**WORK INSTRUCTION**
From the records below, copy out exactly the lines from the one containing "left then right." to the one containing "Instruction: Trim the", both included. Add nothing else.
-- Opening Marker --
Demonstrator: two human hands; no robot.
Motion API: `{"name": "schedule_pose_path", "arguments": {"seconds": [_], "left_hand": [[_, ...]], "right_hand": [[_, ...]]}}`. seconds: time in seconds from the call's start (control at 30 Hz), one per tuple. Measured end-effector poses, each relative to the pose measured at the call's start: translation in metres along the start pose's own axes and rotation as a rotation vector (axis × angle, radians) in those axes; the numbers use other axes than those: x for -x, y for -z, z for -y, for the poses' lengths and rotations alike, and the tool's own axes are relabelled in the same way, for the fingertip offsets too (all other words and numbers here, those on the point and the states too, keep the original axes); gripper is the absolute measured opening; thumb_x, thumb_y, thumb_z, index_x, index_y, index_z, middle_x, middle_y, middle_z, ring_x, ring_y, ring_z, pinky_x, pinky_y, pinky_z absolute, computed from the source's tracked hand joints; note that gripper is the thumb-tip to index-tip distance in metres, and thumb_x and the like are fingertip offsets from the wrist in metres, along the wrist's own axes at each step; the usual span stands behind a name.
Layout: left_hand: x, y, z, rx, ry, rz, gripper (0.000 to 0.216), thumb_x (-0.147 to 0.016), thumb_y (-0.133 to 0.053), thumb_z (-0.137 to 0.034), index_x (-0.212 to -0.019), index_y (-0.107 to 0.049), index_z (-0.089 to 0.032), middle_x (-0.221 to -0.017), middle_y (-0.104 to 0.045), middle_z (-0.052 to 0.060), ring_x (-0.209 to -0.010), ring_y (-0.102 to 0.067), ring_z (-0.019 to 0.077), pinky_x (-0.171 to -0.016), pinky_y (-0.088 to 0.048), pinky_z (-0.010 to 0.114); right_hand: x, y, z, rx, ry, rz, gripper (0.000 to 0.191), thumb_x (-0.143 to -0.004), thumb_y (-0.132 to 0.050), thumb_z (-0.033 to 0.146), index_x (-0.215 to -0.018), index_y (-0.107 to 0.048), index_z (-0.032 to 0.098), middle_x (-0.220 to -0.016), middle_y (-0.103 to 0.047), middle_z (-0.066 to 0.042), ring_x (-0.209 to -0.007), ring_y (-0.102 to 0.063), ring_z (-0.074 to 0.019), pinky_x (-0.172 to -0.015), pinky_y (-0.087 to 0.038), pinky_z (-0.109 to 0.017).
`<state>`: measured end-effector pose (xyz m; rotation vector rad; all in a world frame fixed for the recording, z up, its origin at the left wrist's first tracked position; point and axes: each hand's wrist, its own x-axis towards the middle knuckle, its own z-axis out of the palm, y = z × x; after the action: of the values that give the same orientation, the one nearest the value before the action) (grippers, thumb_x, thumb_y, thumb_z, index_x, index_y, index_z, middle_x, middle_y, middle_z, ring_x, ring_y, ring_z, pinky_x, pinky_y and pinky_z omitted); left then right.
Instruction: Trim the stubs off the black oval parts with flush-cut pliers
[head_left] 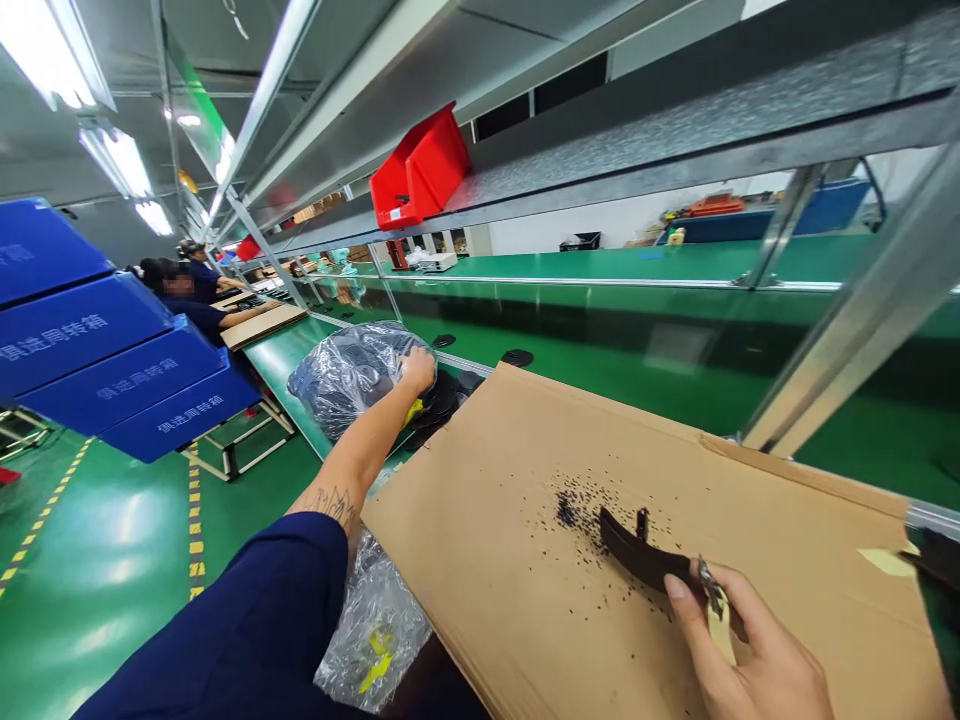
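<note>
My left hand [417,370] is stretched out to a bulging clear plastic bag [349,375] of dark parts, its fingers curled on the bag's right side. Flat black pieces [442,400] lie just beside that hand. Over the cardboard sheet [465,520], my right hand [757,640] grips a dark curved plastic part [641,555] with a small upright peg. The same hand also has a small metal tool with a pale yellow handle [720,625], partly hidden by the fingers. Tiny black bits [574,507] are scattered on the cardboard near the part's tip.
Blue stacked crates [97,340] stand at the left. A red bin [420,170] sits on the overhead shelf, and a metal post [847,300] slants at the right. Black discs [517,357] lie on the green bench. Co-workers [180,290] sit farther along.
</note>
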<state>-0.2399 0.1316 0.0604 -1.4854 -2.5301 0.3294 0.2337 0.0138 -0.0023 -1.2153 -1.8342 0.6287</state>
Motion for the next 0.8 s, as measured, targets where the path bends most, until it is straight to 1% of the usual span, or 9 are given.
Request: {"name": "schedule_pose_path", "arguments": {"seconds": [0.07,0.2,0.3,0.37,0.47,0.53,0.6,0.73,0.8], "left_hand": [[0.011,-0.003,-0.003,-0.056,-0.001,-0.032,0.039,-0.097,-0.064,-0.037,-0.131,-0.061,-0.016,-0.135,-0.061,0.012,-0.120,-0.062,0.0271,-0.101,-0.055,0.051],[0.037,-0.011,-0.006,-0.127,-0.065,-0.085,0.038,-0.098,-0.062,-0.036,-0.129,-0.061,-0.015,-0.136,-0.060,0.013,-0.125,-0.058,0.0285,-0.106,-0.049,0.053],[0.055,-0.016,-0.004,-0.152,-0.114,-0.115,0.030,-0.101,-0.048,-0.021,-0.125,-0.062,-0.011,-0.131,-0.062,0.019,-0.128,-0.053,0.0309,-0.109,-0.043,0.050],[0.065,-0.018,-0.001,-0.154,-0.144,-0.132,0.035,-0.099,-0.038,-0.012,-0.124,-0.063,-0.010,-0.129,-0.062,0.022,-0.128,-0.051,0.0320,-0.108,-0.042,0.047],[0.080,-0.021,0.002,-0.142,-0.189,-0.148,0.040,-0.095,-0.037,-0.009,-0.125,-0.063,-0.012,-0.130,-0.061,0.021,-0.128,-0.050,0.0327,-0.108,-0.042,0.047],[0.089,-0.025,0.001,-0.124,-0.220,-0.148,0.040,-0.093,-0.040,-0.011,-0.125,-0.064,-0.013,-0.131,-0.061,0.021,-0.128,-0.050,0.0330,-0.108,-0.042,0.046],[0.096,-0.029,-0.002,-0.098,-0.244,-0.144,0.042,-0.092,-0.044,-0.015,-0.129,-0.063,-0.013,-0.138,-0.059,0.020,-0.133,-0.048,0.0334,-0.108,-0.043,0.046],[0.101,-0.034,-0.011,-0.031,-0.242,-0.160,0.056,-0.092,-0.052,-0.032,-0.144,-0.052,-0.010,-0.158,-0.043,0.021,-0.150,-0.030,0.0368,-0.115,-0.038,0.050],[0.099,-0.032,-0.012,-0.002,-0.223,-0.175,0.057,-0.094,-0.053,-0.039,-0.143,-0.053,-0.009,-0.159,-0.042,0.022,-0.151,-0.029,0.0385,-0.118,-0.035,0.053]], "right_hand": [[0.001,0.001,0.005,-0.021,-0.004,-0.009,0.033,-0.091,-0.054,0.057,-0.085,-0.063,0.025,-0.071,-0.068,-0.002,-0.060,-0.062,-0.0198,-0.058,-0.051,-0.028],[0.004,-0.002,0.009,-0.054,0.007,-0.016,0.030,-0.092,-0.053,0.054,-0.089,-0.064,0.025,-0.072,-0.067,-0.002,-0.060,-0.060,-0.0193,-0.060,-0.050,-0.028],[0.006,-0.003,0.012,-0.062,0.019,-0.012,0.028,-0.092,-0.052,0.051,-0.090,-0.063,0.025,-0.072,-0.067,-0.001,-0.060,-0.060,-0.0190,-0.059,-0.048,-0.028],[0.007,-0.003,0.013,-0.064,0.024,-0.014,0.027,-0.093,-0.052,0.050,-0.090,-0.063,0.025,-0.071,-0.066,-0.001,-0.059,-0.060,-0.0187,-0.059,-0.048,-0.028],[0.008,-0.002,0.013,-0.065,0.029,-0.010,0.027,-0.094,-0.051,0.050,-0.089,-0.063,0.025,-0.072,-0.067,-0.001,-0.060,-0.060,-0.0187,-0.060,-0.048,-0.028],[0.009,-0.003,0.011,-0.061,0.026,-0.008,0.028,-0.094,-0.052,0.050,-0.090,-0.063,0.025,-0.073,-0.067,-0.001,-0.060,-0.060,-0.0188,-0.061,-0.048,-0.028],[0.008,-0.003,0.009,-0.050,0.014,-0.005,0.029,-0.093,-0.052,0.051,-0.091,-0.064,0.025,-0.073,-0.067,-0.001,-0.060,-0.060,-0.0186,-0.059,-0.048,-0.028],[0.006,-0.003,0.005,-0.022,-0.003,-0.002,0.030,-0.093,-0.053,0.053,-0.090,-0.064,0.025,-0.073,-0.068,-0.001,-0.060,-0.061,-0.0185,-0.058,-0.048,-0.027],[0.004,-0.002,0.000,-0.010,0.009,0.007,0.030,-0.092,-0.054,0.053,-0.088,-0.064,0.025,-0.073,-0.068,-0.001,-0.060,-0.062,-0.0189,-0.059,-0.049,-0.027]]}}
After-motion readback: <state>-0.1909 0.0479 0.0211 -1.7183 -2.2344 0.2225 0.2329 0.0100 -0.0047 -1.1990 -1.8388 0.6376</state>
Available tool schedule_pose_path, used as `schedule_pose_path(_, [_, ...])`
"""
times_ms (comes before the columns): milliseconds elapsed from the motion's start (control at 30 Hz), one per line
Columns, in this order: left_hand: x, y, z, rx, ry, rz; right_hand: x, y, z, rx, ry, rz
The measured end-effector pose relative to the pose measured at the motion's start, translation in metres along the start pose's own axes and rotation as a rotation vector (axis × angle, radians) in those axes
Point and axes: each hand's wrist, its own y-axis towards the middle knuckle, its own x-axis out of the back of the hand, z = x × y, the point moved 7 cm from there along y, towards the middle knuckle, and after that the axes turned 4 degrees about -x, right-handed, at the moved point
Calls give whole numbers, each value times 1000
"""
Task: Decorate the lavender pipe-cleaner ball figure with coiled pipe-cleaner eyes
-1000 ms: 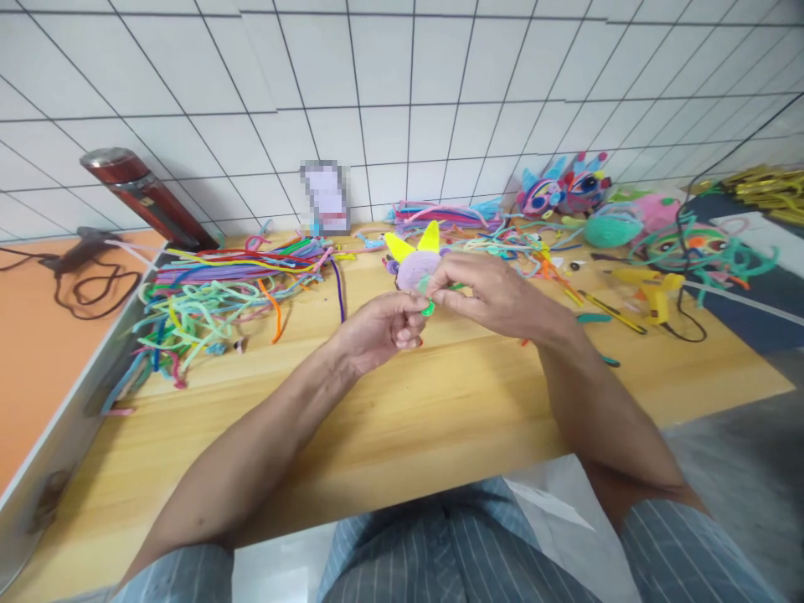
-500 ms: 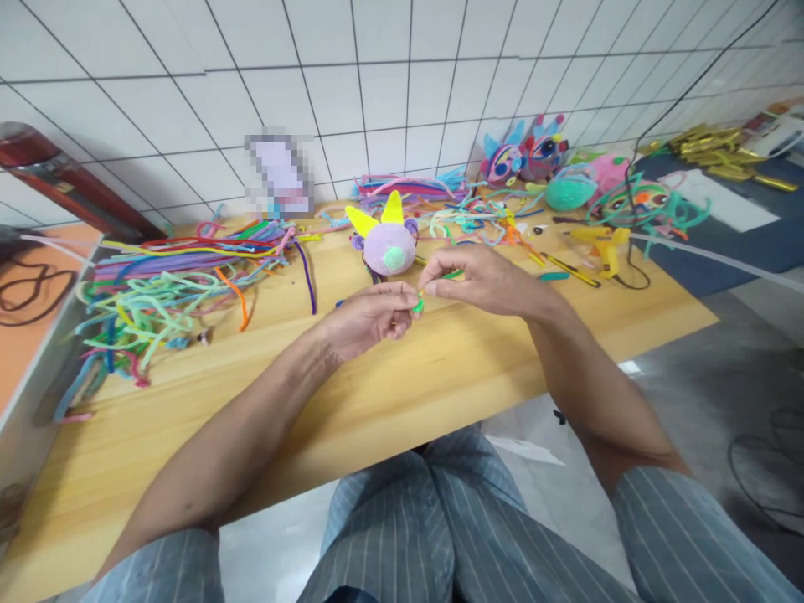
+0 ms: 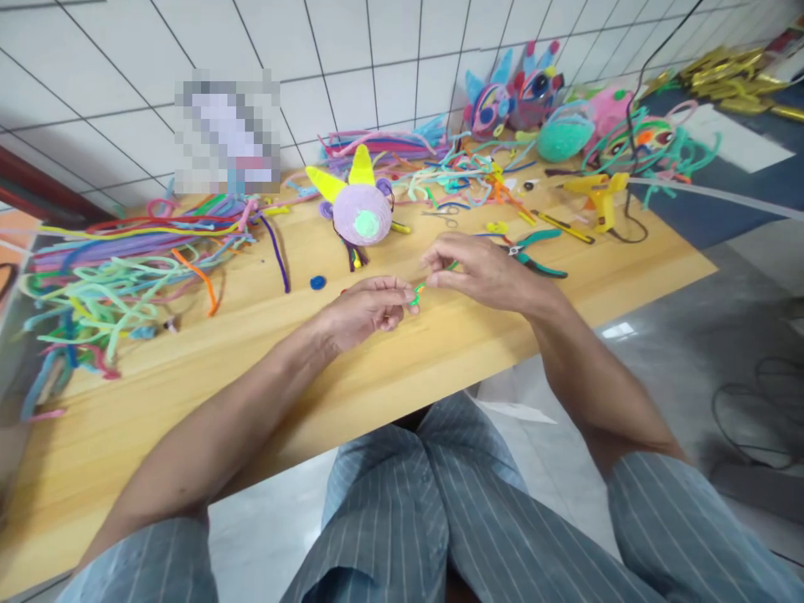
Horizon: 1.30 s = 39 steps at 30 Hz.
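Note:
A short green pipe cleaner [image 3: 414, 298], curled at one end, spans the small gap between my hands above the table. My left hand [image 3: 368, 311] pinches the curled end between thumb and fingertips. The other end runs into the closed fingers of my right hand [image 3: 474, 270], where a bit of green shows again by the thumb. Just behind them sits a lilac ball-shaped head [image 3: 358, 216] with yellow pointed ears and a mint-green round nose. Teal-handled pliers [image 3: 543, 251] lie beside my right hand, partly hidden by it. A blue disc [image 3: 317, 283] rests left of the head.
Loose pipe cleaners [image 3: 94, 293] are heaped at the left. A yellow glue gun [image 3: 600, 201], a yellow-and-black pen-like tool [image 3: 565, 226] and small scissors [image 3: 443, 216] lie at the back right. Decorated figures [image 3: 490, 109] stand along the tiled wall.
The camera view has shifted, so the table things sit further left and higher, and the pliers and blue disc show more. My hands have drawn slightly apart, with more green pipe cleaner visible between them.

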Motion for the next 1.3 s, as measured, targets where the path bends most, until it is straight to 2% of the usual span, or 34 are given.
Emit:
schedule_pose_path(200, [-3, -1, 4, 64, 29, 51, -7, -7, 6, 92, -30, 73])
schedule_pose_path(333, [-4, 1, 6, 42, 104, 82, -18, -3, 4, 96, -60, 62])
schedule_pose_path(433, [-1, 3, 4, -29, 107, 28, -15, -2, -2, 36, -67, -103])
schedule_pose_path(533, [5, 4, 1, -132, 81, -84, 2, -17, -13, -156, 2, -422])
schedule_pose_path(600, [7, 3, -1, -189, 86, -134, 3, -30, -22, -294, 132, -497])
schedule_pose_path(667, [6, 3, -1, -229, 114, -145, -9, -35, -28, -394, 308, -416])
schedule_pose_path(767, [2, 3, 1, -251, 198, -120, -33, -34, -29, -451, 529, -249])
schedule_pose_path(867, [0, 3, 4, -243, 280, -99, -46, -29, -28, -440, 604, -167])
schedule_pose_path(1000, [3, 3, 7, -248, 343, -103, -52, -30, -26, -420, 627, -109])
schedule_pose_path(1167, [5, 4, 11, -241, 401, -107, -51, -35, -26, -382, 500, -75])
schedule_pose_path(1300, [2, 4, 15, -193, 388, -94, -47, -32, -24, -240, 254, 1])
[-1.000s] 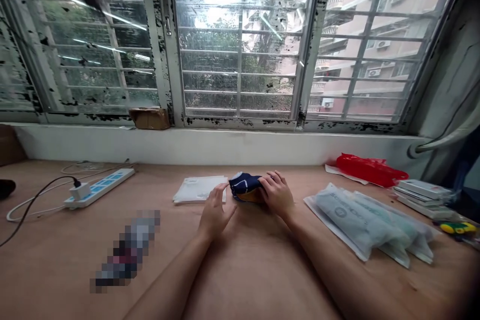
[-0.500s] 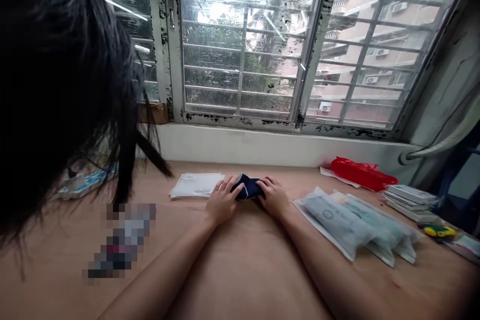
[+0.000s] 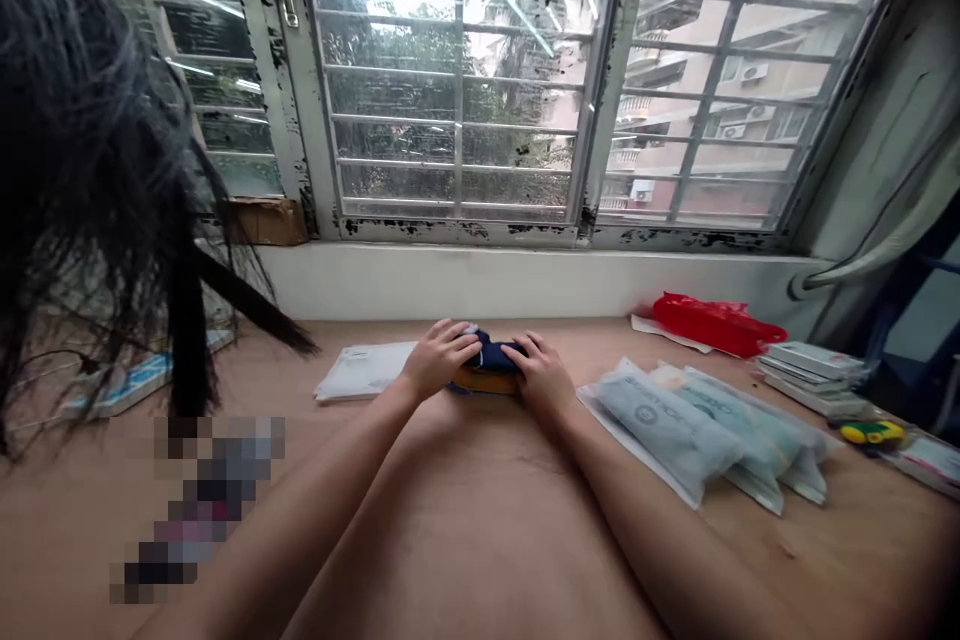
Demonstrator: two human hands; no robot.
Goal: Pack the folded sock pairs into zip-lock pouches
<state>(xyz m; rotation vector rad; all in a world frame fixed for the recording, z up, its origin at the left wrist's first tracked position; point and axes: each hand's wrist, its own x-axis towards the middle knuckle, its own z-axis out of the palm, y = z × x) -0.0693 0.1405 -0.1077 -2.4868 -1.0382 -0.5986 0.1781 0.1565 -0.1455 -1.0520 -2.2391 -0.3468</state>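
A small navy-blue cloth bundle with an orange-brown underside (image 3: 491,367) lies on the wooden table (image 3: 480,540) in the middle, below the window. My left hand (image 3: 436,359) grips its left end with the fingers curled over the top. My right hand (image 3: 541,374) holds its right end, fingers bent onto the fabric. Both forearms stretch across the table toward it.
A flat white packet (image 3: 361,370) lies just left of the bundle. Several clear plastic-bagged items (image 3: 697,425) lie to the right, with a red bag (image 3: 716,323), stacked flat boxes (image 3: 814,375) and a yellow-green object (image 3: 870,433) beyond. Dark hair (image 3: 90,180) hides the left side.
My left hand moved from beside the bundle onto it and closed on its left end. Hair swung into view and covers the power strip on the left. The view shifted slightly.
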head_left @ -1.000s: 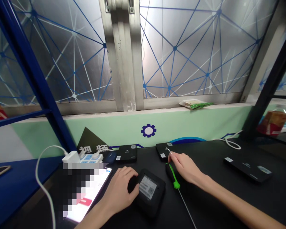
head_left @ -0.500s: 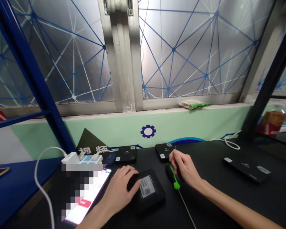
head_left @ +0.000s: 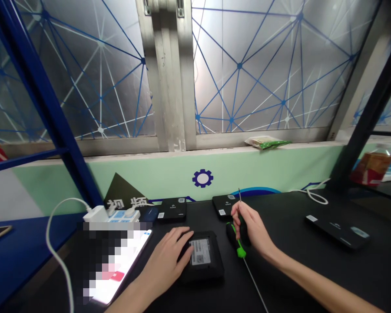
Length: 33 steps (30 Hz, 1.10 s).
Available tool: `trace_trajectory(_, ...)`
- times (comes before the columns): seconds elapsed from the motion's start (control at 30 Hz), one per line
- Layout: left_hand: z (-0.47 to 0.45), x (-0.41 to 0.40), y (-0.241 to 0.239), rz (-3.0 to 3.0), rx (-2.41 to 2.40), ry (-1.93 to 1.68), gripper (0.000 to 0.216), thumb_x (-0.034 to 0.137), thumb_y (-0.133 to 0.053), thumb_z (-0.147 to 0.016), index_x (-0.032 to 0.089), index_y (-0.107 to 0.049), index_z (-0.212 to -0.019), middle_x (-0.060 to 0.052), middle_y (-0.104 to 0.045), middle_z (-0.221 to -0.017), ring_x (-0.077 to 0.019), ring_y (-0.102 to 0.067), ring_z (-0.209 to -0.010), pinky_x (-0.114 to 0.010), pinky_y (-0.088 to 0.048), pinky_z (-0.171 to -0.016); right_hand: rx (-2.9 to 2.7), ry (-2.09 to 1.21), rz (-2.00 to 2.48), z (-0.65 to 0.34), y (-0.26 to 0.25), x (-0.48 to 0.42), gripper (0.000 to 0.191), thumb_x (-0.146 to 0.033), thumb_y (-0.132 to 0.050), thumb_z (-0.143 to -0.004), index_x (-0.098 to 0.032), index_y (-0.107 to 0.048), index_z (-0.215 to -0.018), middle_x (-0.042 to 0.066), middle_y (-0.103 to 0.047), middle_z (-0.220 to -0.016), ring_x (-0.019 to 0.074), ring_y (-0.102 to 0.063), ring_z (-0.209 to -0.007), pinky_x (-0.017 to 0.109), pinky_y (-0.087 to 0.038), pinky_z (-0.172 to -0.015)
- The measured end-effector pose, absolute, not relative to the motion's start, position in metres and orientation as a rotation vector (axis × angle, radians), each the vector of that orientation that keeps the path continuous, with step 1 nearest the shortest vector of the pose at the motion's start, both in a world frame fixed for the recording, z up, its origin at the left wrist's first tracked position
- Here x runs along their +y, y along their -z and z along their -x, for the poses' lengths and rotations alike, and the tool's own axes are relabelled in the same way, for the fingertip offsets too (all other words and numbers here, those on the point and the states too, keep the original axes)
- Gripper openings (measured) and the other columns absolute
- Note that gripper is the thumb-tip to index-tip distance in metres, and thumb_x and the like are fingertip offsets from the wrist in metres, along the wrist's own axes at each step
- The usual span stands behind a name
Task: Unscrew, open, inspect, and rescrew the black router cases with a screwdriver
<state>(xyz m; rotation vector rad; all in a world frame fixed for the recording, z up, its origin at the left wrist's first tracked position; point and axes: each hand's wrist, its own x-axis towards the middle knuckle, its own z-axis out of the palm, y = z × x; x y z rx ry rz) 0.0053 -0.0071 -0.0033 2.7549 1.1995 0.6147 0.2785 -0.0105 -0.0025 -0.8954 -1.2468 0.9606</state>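
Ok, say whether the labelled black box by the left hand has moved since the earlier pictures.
Yes: the black box has turned counterclockwise, its far edge now nearer parallel to the green wall.

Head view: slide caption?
Left hand on a labelled black box, right hand gripping a thin-shafted tool near a green-trimmed screwdriver.

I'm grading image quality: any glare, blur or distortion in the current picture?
Head view: the phone glares white beside blocky pixelation, and sheen brightens the right window pane; head view: the bottle near the right edge looks soft; head view: the label on the black device is too small to read; head view: the blue post slants, possibly lens distortion.
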Motion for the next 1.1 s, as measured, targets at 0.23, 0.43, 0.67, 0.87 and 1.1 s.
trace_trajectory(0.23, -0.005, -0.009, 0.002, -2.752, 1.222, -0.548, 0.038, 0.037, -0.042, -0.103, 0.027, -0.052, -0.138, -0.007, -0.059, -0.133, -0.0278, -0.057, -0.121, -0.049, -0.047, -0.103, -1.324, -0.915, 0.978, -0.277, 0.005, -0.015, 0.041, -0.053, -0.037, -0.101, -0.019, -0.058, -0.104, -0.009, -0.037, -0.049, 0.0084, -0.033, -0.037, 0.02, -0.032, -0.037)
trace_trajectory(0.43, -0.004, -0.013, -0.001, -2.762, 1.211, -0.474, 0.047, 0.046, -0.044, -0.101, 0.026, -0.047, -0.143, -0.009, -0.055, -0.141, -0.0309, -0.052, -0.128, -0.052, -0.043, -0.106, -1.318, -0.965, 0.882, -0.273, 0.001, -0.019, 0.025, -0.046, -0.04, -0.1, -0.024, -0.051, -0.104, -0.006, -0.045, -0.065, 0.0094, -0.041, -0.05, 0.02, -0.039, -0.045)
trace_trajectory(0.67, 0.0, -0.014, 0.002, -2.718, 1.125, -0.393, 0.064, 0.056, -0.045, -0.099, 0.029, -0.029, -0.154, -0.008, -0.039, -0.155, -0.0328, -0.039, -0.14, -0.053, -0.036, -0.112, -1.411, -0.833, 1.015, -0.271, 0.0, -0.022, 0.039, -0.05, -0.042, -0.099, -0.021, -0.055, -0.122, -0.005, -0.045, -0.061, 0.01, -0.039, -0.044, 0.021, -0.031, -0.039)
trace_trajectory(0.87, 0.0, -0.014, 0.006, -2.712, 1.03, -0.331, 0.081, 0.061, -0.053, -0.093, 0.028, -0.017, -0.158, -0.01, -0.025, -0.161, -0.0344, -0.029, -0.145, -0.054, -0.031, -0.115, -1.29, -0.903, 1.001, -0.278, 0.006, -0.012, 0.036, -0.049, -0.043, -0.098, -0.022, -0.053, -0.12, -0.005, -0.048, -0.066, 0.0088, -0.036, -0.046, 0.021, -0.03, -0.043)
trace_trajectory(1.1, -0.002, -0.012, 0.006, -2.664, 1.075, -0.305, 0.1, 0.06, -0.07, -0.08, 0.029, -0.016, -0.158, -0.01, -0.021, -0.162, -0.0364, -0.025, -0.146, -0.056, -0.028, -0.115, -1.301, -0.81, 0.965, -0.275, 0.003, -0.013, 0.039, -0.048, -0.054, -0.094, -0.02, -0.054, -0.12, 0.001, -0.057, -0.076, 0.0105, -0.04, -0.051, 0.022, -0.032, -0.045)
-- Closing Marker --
**RESULT OF THIS TASK**
`<state>`: measured end-effector pose (xyz m; rotation vector rad; all in a world frame fixed for the recording, z up, its origin at the left wrist's first tracked position; point and axes: each hand's wrist, its own x-axis towards the middle knuckle, its own z-axis out of the palm, y = z × x; after the action: of the values that give the same orientation, the one nearest the value before the action) (grippers, thumb_x, thumb_y, thumb_z, index_x, index_y, index_z, middle_x, middle_y, middle_z, ring_x, ring_y, ring_z, pinky_x, pinky_y and pinky_z omitted); left then right.
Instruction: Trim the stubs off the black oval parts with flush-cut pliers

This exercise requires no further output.